> Given data
=-=-=
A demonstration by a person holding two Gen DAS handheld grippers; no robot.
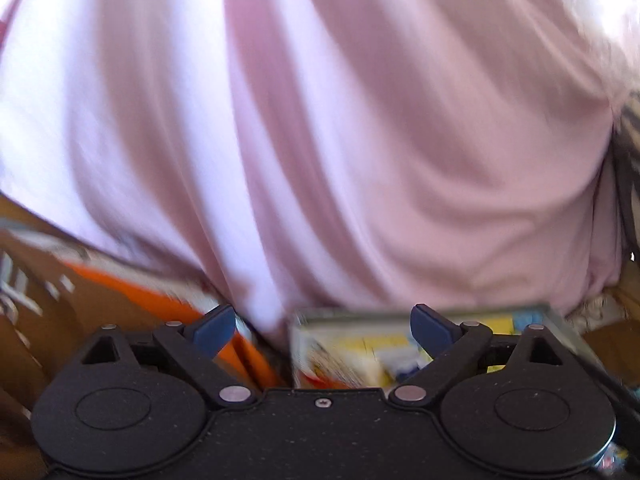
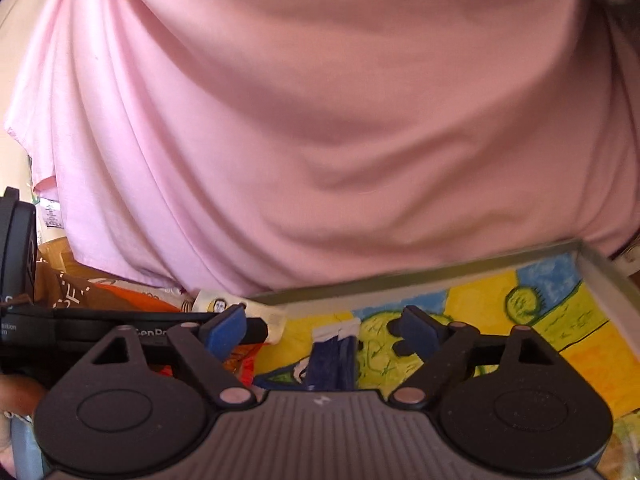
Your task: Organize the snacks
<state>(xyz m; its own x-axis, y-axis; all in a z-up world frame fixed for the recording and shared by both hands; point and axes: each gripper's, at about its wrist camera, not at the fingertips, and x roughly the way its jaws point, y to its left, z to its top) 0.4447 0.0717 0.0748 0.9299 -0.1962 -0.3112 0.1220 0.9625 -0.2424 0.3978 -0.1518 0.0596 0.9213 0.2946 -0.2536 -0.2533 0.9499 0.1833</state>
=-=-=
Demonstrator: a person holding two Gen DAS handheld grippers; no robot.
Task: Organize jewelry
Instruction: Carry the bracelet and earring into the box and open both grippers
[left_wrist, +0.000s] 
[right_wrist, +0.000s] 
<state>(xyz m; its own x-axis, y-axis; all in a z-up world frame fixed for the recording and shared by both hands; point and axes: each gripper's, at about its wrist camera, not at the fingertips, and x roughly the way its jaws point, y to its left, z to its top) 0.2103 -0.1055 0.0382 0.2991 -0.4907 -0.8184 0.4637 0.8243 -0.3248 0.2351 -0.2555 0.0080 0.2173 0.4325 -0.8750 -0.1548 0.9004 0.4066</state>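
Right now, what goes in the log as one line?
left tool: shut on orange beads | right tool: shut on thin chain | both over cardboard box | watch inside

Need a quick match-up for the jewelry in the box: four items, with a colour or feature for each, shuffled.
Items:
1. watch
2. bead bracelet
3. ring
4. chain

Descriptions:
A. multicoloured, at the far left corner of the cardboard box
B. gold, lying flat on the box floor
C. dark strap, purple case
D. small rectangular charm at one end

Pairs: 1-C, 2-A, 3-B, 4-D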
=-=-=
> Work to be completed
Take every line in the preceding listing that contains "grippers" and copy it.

> Response to this task
A demonstration by a person holding two Gen DAS handheld grippers; no robot.
Demonstrator: a person holding two Gen DAS handheld grippers; no robot.
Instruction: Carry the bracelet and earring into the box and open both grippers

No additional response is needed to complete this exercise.